I sat in the chair beside him, and he folded the paper and set it on the table, the reading glasses placed on top, next to his ulcer medicine and the honey Zeba fed him each day.
“The elections have suddenly been moved up,” he said. “This isn’t a good sign. I am afraid of trouble, riots. Allah
ka shukar
, you and Sameer returned early from Madras. Now that you are here, I do not think it is wise for you two to go about together. Stay in the house. A young couple,” he paused, his eyes drifting away, his fingers tapping the table, “a young couple is always a good target for these gangs. They symbolize hope to a community; killing them is like putting out a can dle flame.”
So he was aware of the calamities happening outside, but not of the ones under his very roof. How was that possible when even the youngest son of the house, the one who was not yet married, was sitting in the
divan,
where he’d never studied before, just so he could watch over me while his older brother slept?
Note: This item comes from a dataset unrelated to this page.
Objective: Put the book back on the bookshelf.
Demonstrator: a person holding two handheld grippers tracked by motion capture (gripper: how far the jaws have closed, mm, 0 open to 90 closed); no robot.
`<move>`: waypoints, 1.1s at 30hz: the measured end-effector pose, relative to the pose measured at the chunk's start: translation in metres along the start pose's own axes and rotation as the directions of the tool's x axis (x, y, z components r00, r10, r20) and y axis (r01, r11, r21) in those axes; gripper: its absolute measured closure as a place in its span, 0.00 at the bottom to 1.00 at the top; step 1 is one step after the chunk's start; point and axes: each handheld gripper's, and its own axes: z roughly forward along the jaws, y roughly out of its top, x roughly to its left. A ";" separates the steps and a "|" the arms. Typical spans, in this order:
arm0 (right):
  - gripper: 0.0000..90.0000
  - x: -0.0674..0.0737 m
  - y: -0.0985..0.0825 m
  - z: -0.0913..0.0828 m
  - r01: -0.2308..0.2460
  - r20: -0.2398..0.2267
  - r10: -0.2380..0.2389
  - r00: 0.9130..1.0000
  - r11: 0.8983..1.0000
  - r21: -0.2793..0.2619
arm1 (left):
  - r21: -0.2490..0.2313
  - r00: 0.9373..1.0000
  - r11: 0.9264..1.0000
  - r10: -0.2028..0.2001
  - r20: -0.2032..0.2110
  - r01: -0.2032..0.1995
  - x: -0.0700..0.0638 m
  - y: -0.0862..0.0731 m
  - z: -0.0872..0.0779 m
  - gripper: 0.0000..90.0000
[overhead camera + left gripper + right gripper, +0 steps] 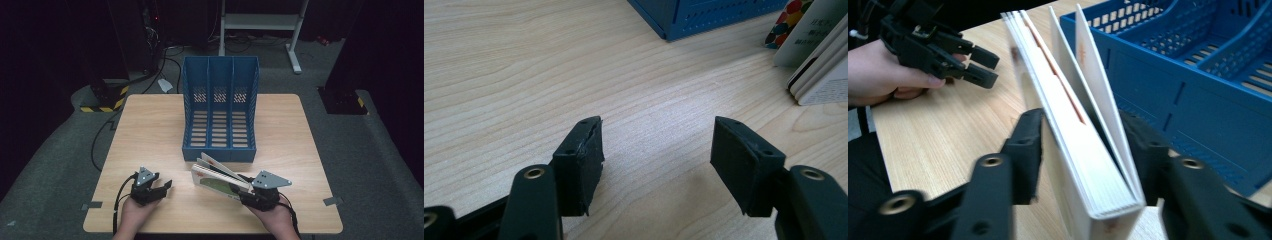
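Note:
A stack of white books [216, 176], one thick and a couple thin, stands tilted on the wooden table [150, 130] just in front of a blue three-slot file rack [220, 148]. My right gripper [239, 189] is shut on them. In the right gripper view its jaws [1083, 145] flank the books [1048, 75], whose thin covers fan apart toward the rack [1198, 100]. My left gripper [164, 189] rests low at the table's front left, open with nothing between its fingers [656, 145]. The left gripper view has the books [819, 65] at the upper right and the rack's corner [704, 17] above.
The rack's three slots hold nothing. Bare wood lies to the left and right of the rack. Beyond the table are floor cables [165, 60], a black stand with a striped base [102, 97] and a white frame [260, 22]. The left hand [883, 70] holds its gripper [983, 65] nearby.

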 end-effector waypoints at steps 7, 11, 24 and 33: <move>0.83 0.005 -0.003 -0.001 0.066 -0.001 -0.066 0.998 0.998 -0.020 | 0.003 1.000 1.000 0.000 0.000 0.000 0.000 0.000 0.000 0.42; 0.84 0.010 -0.004 -0.004 0.082 0.008 -0.082 0.997 0.996 -0.037 | 0.004 1.000 1.000 0.000 -0.001 0.000 0.000 0.000 0.000 0.42; 0.84 0.005 -0.013 -0.032 0.023 0.163 -0.013 0.987 0.998 -0.059 | 0.005 1.000 1.000 0.000 -0.004 0.000 0.000 0.000 0.000 0.44; 0.83 0.002 -0.018 -0.034 -0.029 0.173 0.035 0.984 0.999 -0.039 | 0.007 1.000 1.000 0.001 -0.005 -0.001 0.000 0.000 0.000 0.44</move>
“I did not mean to frighten you, Beta,” he said, examining my face. He began scratching his arm, and I noticed brown spots had appeared
there, matching the ones across his scalp and forehead. “Listen to this,” he said and tried on a smile to console me as he picked up the paper again. He adjusted his glasses over his eyes. “This election season there will be 122 different candidates,” he read, then lowered his head to stare at me above the lenses. “And your husband is under the impression that this country can offer him no choices!”
Yes, always choices here about who would represent us, politician, god, ancestor, parent, even Henna sliding on Sameer’s wedding ring for me, but no choice in how we could represent ourselves. That, in the end, was the lie Sameer was escaping by fleeing to the U.S.
“Papa,” I said, “do you remember telling me that we shouldn’t get ahead while hurting others?”